Palestinian reaction: Hamas which is now the ruling party in the current attempt to form a national unity government with Fatah still calls for the destruction of Israel, no ifs ands or buts. So what are the chances the Saudi proposal will ever get off the ground? Palestinian moderate Sufian Abu Zaida is optimistic despite the Hamas position. First he told Israel Radio that Israel's new approach to the Saudi plan is 'very, very encouraging'. Abu Zaida said that in the Palestinian power sharing, Hamas has deposited Israeli contacts in the hands of President Mahmoud Abbas of Fatah. Therefore, there would be no problem at all in starting up negotiations on the Saudi proposal. But what if Hamas eventually torpedoed it? Abu Zaida replied that Hamas knew its limitations and would balk at trying to sabotage an Israeli-Palestinian deal that won widespread support. As for Israel's concern over the Palestinian demand that all refugees be allowed to return to Israel, Abu Zaida replied that Israelis are raising what he called 'irrelevant fears'. In his words there is general acceptance that no negotiated peace agreement could ever return millions of refugees to their former homes in Israel. While he understood Israeli apprehensions, Israelis would also have to take Palestinian concerns into account.
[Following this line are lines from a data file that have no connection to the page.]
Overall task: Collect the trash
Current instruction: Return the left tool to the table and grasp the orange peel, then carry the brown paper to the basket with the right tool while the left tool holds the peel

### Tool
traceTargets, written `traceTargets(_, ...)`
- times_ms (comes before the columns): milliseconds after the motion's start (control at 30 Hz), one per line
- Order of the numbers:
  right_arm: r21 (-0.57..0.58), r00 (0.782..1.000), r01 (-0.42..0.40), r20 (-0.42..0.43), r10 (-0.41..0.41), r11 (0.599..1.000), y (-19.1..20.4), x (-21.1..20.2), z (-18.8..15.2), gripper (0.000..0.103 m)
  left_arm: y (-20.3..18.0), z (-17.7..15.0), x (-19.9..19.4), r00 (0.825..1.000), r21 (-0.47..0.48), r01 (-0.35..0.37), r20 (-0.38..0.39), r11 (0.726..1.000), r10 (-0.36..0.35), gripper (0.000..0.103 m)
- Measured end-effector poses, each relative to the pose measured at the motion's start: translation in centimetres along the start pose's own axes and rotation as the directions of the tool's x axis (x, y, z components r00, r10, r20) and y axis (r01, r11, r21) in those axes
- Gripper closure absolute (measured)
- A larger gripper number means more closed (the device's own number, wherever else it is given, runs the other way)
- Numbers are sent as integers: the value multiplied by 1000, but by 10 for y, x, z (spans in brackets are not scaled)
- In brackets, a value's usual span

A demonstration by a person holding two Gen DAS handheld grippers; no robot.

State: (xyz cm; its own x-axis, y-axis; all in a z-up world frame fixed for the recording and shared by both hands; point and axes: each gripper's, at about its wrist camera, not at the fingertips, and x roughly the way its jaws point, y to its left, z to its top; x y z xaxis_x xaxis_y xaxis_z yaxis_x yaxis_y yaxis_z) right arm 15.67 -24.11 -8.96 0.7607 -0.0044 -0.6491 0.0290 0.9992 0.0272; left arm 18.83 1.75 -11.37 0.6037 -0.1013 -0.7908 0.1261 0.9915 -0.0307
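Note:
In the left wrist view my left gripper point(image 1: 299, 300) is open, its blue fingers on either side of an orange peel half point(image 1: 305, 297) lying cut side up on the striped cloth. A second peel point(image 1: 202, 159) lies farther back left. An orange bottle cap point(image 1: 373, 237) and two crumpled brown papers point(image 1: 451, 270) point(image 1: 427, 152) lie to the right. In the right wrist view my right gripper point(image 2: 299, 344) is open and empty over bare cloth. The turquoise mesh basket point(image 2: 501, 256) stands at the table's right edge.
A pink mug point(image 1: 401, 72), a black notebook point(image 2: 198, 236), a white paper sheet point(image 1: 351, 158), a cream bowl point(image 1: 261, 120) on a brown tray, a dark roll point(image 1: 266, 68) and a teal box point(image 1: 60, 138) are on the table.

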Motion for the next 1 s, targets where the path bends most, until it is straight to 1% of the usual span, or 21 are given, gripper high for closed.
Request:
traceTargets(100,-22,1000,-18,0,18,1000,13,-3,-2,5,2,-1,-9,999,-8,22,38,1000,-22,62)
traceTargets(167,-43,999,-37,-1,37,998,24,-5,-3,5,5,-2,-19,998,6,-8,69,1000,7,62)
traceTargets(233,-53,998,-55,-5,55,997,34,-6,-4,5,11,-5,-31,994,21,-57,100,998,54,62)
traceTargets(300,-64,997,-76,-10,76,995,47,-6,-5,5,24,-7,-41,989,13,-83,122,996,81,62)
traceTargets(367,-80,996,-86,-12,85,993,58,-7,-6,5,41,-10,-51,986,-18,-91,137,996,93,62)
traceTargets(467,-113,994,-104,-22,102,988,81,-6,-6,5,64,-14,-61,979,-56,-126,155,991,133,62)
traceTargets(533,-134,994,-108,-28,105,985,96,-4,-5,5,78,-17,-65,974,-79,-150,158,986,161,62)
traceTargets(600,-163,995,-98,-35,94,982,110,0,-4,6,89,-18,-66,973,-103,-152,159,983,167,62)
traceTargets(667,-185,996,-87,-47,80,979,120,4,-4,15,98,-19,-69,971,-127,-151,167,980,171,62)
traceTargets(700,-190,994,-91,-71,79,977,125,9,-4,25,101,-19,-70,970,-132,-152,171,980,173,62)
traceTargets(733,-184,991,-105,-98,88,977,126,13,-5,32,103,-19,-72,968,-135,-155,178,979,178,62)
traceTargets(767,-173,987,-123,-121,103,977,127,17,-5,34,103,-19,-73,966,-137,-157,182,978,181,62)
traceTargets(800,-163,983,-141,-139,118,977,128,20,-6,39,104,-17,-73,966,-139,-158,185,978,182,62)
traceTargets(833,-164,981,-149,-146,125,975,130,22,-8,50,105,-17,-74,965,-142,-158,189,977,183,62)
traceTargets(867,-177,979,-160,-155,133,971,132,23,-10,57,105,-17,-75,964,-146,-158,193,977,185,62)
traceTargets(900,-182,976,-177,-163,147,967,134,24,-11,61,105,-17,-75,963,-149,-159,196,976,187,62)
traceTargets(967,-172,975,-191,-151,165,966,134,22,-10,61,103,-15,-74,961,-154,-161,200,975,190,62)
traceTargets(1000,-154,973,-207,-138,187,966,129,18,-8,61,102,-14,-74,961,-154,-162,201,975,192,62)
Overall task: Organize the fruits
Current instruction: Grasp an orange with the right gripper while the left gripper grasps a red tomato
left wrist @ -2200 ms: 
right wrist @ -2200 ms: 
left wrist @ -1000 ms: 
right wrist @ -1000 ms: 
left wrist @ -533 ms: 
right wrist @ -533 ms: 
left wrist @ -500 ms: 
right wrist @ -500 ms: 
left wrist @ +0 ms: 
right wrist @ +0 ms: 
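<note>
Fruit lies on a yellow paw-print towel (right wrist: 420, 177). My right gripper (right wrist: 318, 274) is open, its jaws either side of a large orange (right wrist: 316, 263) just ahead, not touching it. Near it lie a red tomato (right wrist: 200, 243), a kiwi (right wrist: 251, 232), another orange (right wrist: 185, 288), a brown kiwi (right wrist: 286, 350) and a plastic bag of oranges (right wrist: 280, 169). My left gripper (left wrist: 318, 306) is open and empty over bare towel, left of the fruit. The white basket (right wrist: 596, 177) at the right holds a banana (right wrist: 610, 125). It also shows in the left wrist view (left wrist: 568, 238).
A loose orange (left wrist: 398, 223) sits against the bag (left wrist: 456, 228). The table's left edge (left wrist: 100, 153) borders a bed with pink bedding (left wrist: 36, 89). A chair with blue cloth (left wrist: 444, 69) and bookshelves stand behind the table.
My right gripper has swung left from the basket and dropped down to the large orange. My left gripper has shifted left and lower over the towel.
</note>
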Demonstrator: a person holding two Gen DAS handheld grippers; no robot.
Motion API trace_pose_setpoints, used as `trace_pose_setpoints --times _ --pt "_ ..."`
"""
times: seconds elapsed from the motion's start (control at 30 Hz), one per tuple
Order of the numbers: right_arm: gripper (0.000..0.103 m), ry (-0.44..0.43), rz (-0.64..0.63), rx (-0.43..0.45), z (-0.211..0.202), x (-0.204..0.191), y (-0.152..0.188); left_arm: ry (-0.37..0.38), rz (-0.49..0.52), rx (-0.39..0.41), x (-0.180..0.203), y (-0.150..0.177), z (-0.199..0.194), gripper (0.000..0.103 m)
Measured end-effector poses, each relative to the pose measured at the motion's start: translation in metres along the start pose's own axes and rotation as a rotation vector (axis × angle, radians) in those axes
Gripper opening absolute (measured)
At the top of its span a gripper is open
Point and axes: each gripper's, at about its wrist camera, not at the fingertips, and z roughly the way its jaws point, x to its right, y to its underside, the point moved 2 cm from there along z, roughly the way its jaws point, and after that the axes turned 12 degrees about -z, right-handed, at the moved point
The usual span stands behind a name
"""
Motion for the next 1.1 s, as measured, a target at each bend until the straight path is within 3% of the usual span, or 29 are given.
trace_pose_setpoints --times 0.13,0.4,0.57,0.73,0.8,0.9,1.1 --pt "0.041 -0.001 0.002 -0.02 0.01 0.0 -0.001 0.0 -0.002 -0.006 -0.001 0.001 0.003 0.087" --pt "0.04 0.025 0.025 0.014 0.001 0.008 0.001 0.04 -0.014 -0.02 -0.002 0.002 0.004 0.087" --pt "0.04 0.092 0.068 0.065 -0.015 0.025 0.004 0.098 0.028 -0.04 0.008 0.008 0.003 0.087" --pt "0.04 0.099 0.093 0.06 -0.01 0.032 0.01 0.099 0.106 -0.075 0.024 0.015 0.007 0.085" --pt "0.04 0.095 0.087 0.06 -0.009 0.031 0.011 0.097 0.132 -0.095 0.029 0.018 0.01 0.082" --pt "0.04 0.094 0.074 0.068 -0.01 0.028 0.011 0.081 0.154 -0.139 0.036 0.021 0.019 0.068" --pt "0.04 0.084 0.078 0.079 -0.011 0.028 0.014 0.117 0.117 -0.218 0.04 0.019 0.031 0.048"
Israeli Opposition: The Likud opposition party rejects the Saudi proposal out of hand. Knesset Member Yisrael Katz warned it would force Israel to give up East Jerusalem and all the territories including the Golan Heights. Not only the Palestinians but also the Arab world would demand the return of the refugees which would spell the end of the Jewish state. In his view, Olmert and Livni were guilty of 'total irresponsibility' by flirting with the Saudi proposal. He went on to say that after fumbling last summer's war in Lebanon, the Prime Minister was now trying to recoup his loss of public confidence by drumming up a new diplomatic effort; one fraught with danger. Katz questioned how an Israeli government would be willing to negotiate with a Palestinian partner that includes Hamas which publicly declares its intention to wipe out the Jewish state.

Regional Picture: Rightly or wrongly, the moderate Arab states have long contended that the Israeli-Palestinian conflict is the major cause of stability in the region. In light of the threat of a nuclear armed-Iran they are ready and eager to form a U.S. lead coalition to check Iran's regional ambitions. But their public opinion at home demands a resolution of the Palestinians' plight. So as important as the Israeli-Palestinian conflict may be, its ramifications are far-reaching when it comes to building a coalition of moderate Arab states to face Iran. That's why the old Saudi peace plan is back on center stage. The latest Olmert-Abbas meeting in Jerusalem again indicates that if left on its own, the Israeli-Palestinian track leads to nowhere. It's a very long shot, but if some contractive ambiguity is applied to the refugee question and the Arab world weighs in with all its diplomatic clout, perhaps there could be a ray of light for achieving a peaceful end to the Israeli-Palestinian conflict.